What you print should match the entries exactly, only without the pictures.
____ RECORDED INFORMATION
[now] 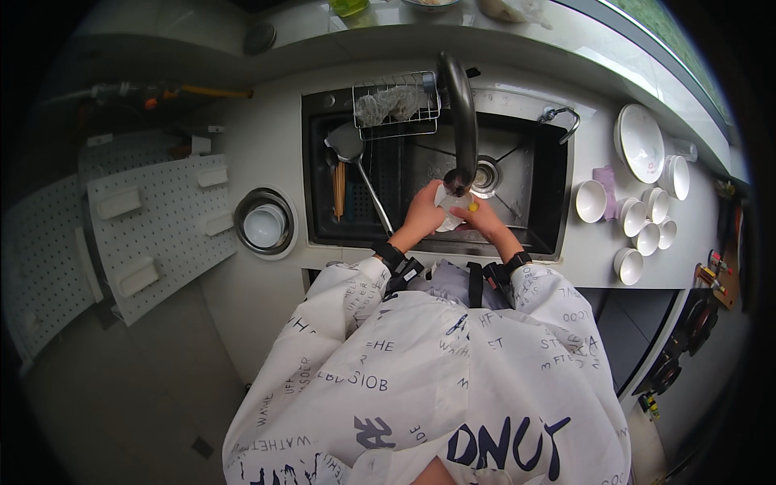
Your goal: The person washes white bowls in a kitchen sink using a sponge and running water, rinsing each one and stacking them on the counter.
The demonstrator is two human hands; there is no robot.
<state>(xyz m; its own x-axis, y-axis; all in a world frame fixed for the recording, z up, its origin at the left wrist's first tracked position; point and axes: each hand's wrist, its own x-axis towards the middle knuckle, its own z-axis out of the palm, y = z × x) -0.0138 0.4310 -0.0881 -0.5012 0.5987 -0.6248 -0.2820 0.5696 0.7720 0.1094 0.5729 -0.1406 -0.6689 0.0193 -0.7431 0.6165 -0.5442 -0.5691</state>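
Observation:
Both my hands are over the front of the right basin of a double kitchen sink (509, 224), under the dark arched faucet (461, 115). My left hand (424, 212) grips the left side of a small white bowl (447, 223). Over the bowl's right side, my right hand (482, 218) has its fingers on something small and yellow (473, 207), partly covered, which I cannot identify. The faucet's spout hides part of the bowl. Just behind my right hand is the round drain (487, 176).
A wire rack (397, 130) with crumpled clear plastic (388, 106) hangs at the sink's back. The left basin holds a spatula (347, 144) and chopsticks (339, 194). Bowls (632, 217), a large plate (641, 143) and a purple cloth (605, 188) lie right; a metal basin (241, 203) with bowls stands left.

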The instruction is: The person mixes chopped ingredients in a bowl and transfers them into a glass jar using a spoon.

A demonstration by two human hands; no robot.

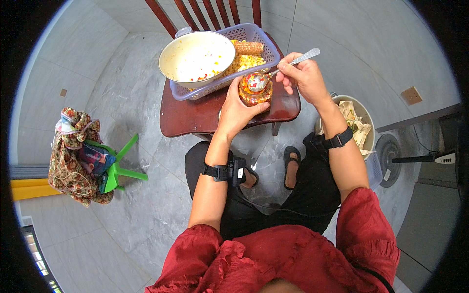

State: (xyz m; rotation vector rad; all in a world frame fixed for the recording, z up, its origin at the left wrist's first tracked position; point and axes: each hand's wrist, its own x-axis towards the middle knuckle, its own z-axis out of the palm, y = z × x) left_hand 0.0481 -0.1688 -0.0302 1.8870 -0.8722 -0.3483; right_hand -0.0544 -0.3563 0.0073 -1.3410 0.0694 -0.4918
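Observation:
My left hand [238,108] wraps around a glass jar [256,97] filled with a red and yellow mix that looks like corn kernels and chopped chilli. In my right hand [302,75] is a metal spoon [311,53], gripped by its handle, with its bowl at the jar's mouth. The jar is by the front of a dark red wooden chair seat [194,117]. Behind my left hand, a cream enamel bowl [194,55] leans tilted in a purple plastic basket [269,45]. Red and yellow bits cling to the bowl's inside. Loose corn kernels [245,63] and a corncob [249,47] lie in the basket.
A clear lid [183,32] shows behind the bowl. Right of my legs stands a bucket [370,124] holding husks or crumpled paper, with a round dark base [388,161] beside it. At left, a green plastic stool [121,168] bears patterned cloth [69,157].

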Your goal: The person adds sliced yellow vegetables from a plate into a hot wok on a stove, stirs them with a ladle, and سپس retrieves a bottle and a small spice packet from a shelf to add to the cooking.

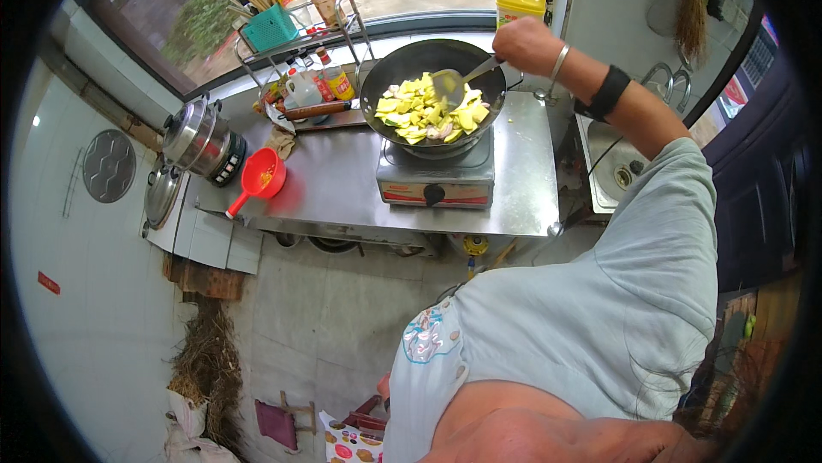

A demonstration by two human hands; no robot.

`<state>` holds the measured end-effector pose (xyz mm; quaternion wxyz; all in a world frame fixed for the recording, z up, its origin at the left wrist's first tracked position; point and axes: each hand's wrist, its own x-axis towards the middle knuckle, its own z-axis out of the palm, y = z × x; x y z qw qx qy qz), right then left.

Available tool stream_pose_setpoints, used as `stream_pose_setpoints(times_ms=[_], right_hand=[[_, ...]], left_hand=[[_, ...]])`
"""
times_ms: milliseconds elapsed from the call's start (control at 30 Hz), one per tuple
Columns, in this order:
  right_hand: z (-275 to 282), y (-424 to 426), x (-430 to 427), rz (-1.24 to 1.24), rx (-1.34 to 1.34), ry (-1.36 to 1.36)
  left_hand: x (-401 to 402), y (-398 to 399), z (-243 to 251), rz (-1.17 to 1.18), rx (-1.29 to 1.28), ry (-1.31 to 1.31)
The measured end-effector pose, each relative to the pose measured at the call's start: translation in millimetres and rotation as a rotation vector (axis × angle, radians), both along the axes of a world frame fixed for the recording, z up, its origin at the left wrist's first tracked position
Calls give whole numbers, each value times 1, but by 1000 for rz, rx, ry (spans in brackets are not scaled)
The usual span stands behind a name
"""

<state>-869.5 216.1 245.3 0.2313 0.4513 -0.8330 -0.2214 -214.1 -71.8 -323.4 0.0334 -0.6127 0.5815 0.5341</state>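
Observation:
My right hand is closed around the dark handle of a metal spatula. The spatula's blade rests among pale yellow-green chopped vegetable pieces in a black wok. Some pinkish pieces, perhaps meat, lie among them. Under the wok is a tabletop gas stove with a dark knob at its front; no flame is visible. Only a sliver of skin, perhaps my left hand, shows past the shirt's edge, so its fingers are hidden.
A cleaver, bottles and a wire rack stand left of the wok. Farther left are a red plastic ladle and a steamer pot. A yellow detergent jug stands behind; a sink lies right.

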Motion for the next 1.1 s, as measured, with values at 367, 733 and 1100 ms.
stream_pose_setpoints(times_ms=[367,733,1100], right_hand=[[13,-15,-10,-134,273,-341],[-12,-1,4,17,-66,-92],[-27,34,-84,-240,-65,-64]], left_hand=[[4,3,-2,4,15,-1],[-5,-2,-2,32,22,6],[-20,6,11,65,16,-11]])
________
__EXERCISE OUTPUT__
[now] 
Your goal: The person washes white bowls in a kitchen sink using a sponge and running water, rinsing each one and stacking them on the counter.
The demonstrator is two human hands; there is no robot.
<state>(xyz m; its own x-axis, y-axis; all in a world frame fixed for the recording, z up, its origin at the left wrist's first tracked position; point and axes: each hand's wrist, its own x-axis towards the middle knuckle, its own z-axis out of the palm, y = z × x) -0.0138 0.4310 -0.0881 -0.5012 0.5987 -0.6248 -0.2820 0.5696 0.7720 0.1094 0.5729 -0.1406 -0.6689 0.0193 -0.7431 0.6165 -0.5442 -0.5691</state>
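Observation:
Both my hands are over the front of the right basin of a double kitchen sink (509, 224), under the dark arched faucet (461, 115). My left hand (424, 212) grips the left side of a small white bowl (447, 223). Over the bowl's right side, my right hand (482, 218) has its fingers on something small and yellow (473, 207), partly covered, which I cannot identify. The faucet's spout hides part of the bowl. Just behind my right hand is the round drain (487, 176).
A wire rack (397, 130) with crumpled clear plastic (388, 106) hangs at the sink's back. The left basin holds a spatula (347, 144) and chopsticks (339, 194). Bowls (632, 217), a large plate (641, 143) and a purple cloth (605, 188) lie right; a metal basin (241, 203) with bowls stands left.
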
The instruction is: The person mixes chopped ingredients in a bowl and transfers them into a glass jar using a spoon.

A demonstration by two human hands; no robot.


State: (xyz m; rotation vector rad; all in a world frame fixed for the recording, z up, its origin at the left wrist's first tracked position; point and axes: each hand's wrist, its own x-axis towards the middle knuckle, its own z-axis out of the palm, y = z × x) left_hand 0.0481 -0.1688 -0.0302 1.8870 -0.8722 -0.3483; right_hand -0.0544 -0.3563 0.0073 -1.3410 0.0694 -0.4918
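Observation:
My left hand [238,108] wraps around a glass jar [256,97] filled with a red and yellow mix that looks like corn kernels and chopped chilli. In my right hand [302,75] is a metal spoon [311,53], gripped by its handle, with its bowl at the jar's mouth. The jar is by the front of a dark red wooden chair seat [194,117]. Behind my left hand, a cream enamel bowl [194,55] leans tilted in a purple plastic basket [269,45]. Red and yellow bits cling to the bowl's inside. Loose corn kernels [245,63] and a corncob [249,47] lie in the basket.
A clear lid [183,32] shows behind the bowl. Right of my legs stands a bucket [370,124] holding husks or crumpled paper, with a round dark base [388,161] beside it. At left, a green plastic stool [121,168] bears patterned cloth [69,157].
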
Your goal: The person adds sliced yellow vegetables from a plate into a hot wok on a stove, stirs them with a ladle, and سپس retrieves a bottle and a small spice packet from a shelf to add to the cooking.


A demonstration by two human hands; no robot.

`<state>` holds the measured end-effector pose (xyz mm; quaternion wxyz; all in a world frame fixed for the recording, z up, its origin at the left wrist's first tracked position; point and axes: each hand's wrist, its own x-axis towards the middle knuckle, its own z-axis out of the palm, y = z × x; x y z qw qx qy qz), right then left.

Available tool stream_pose_setpoints, used as `stream_pose_setpoints(times_ms=[_], right_hand=[[_, ...]], left_hand=[[_, ...]])`
"""
times_ms: milliseconds elapsed from the call's start (control at 30 Hz), one per tuple
Columns, in this order:
  right_hand: z (-275 to 282), y (-424 to 426), x (-430 to 427), rz (-1.24 to 1.24), rx (-1.34 to 1.34), ry (-1.36 to 1.36)
  left_hand: x (-401 to 402), y (-398 to 399), z (-243 to 251), rz (-1.17 to 1.18), rx (-1.29 to 1.28), ry (-1.31 to 1.31)
The measured end-effector pose, each relative to the pose measured at the call's start: translation in millimetres and rotation as a rotation vector (axis × angle, radians), both along the axes of a world frame fixed for the recording, z up, its origin at the left wrist's first tracked position
Calls give whole numbers, each value times 1, but by 1000 for rz, rx, ry (spans in brackets are not scaled)
The usual span stands behind a name
"""

<state>-869.5 216.1 245.3 0.2313 0.4513 -0.8330 -0.2214 -214.1 -71.8 -323.4 0.0334 -0.6127 0.5815 0.5341</state>
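Observation:
My right hand is closed around the dark handle of a metal spatula. The spatula's blade rests among pale yellow-green chopped vegetable pieces in a black wok. Some pinkish pieces, perhaps meat, lie among them. Under the wok is a tabletop gas stove with a dark knob at its front; no flame is visible. Only a sliver of skin, perhaps my left hand, shows past the shirt's edge, so its fingers are hidden.
A cleaver, bottles and a wire rack stand left of the wok. Farther left are a red plastic ladle and a steamer pot. A yellow detergent jug stands behind; a sink lies right.
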
Motion for the next 1.1 s, as measured, with values at 367, 733 and 1100 ms.
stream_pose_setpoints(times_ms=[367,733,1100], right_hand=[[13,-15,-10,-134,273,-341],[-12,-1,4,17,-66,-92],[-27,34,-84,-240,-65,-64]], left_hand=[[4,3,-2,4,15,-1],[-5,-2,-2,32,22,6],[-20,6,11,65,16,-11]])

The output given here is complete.